> **Data block**
╭──

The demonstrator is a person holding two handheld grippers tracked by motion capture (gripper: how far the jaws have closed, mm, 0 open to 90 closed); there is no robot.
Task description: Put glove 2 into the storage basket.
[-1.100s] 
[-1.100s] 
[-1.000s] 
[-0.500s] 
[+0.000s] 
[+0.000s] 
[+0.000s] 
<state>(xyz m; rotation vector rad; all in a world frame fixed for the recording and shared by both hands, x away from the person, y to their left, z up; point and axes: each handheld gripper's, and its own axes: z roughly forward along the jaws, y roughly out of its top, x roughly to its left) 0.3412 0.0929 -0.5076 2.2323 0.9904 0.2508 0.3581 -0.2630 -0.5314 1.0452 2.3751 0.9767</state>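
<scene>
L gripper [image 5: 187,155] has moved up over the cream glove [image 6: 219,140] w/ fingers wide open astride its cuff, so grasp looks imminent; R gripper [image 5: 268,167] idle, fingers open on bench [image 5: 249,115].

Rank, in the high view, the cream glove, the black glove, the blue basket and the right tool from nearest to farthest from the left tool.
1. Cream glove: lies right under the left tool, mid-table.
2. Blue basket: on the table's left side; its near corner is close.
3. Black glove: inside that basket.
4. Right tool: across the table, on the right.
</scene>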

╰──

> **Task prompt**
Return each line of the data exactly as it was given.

> **Response to the exercise**
The demonstrator is a person holding two handheld grippers tracked by motion capture (gripper: how far the jaws have closed, mm, 0 open to 90 closed); there is no robot.
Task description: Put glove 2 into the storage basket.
[-1.100s] 
[-1.100s] 
[-1.000s] 
[-0.500s] 
[+0.000s] 
[+0.000s] 
[+0.000s] 
<state>(xyz m; rotation vector rad; all in a world frame fixed for the recording and shared by both hands, x away from the person, y to their left, z up; point and axes: each handheld gripper's, and its own axes: z roughly forward along the jaws, y roughly out of its top, x roughly to its left) 0.3412 0.0929 -0.5076 2.2323 0.9904 0.2508 0.3581 -0.2630 -0.5314 1.0452 2.3751 0.9767</state>
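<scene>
L gripper [image 5: 187,155] has moved up over the cream glove [image 6: 219,140] w/ fingers wide open astride its cuff, so grasp looks imminent; R gripper [image 5: 268,167] idle, fingers open on bench [image 5: 249,115].

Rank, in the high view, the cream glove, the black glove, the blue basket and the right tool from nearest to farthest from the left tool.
1. Cream glove: lies right under the left tool, mid-table.
2. Blue basket: on the table's left side; its near corner is close.
3. Black glove: inside that basket.
4. Right tool: across the table, on the right.
</scene>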

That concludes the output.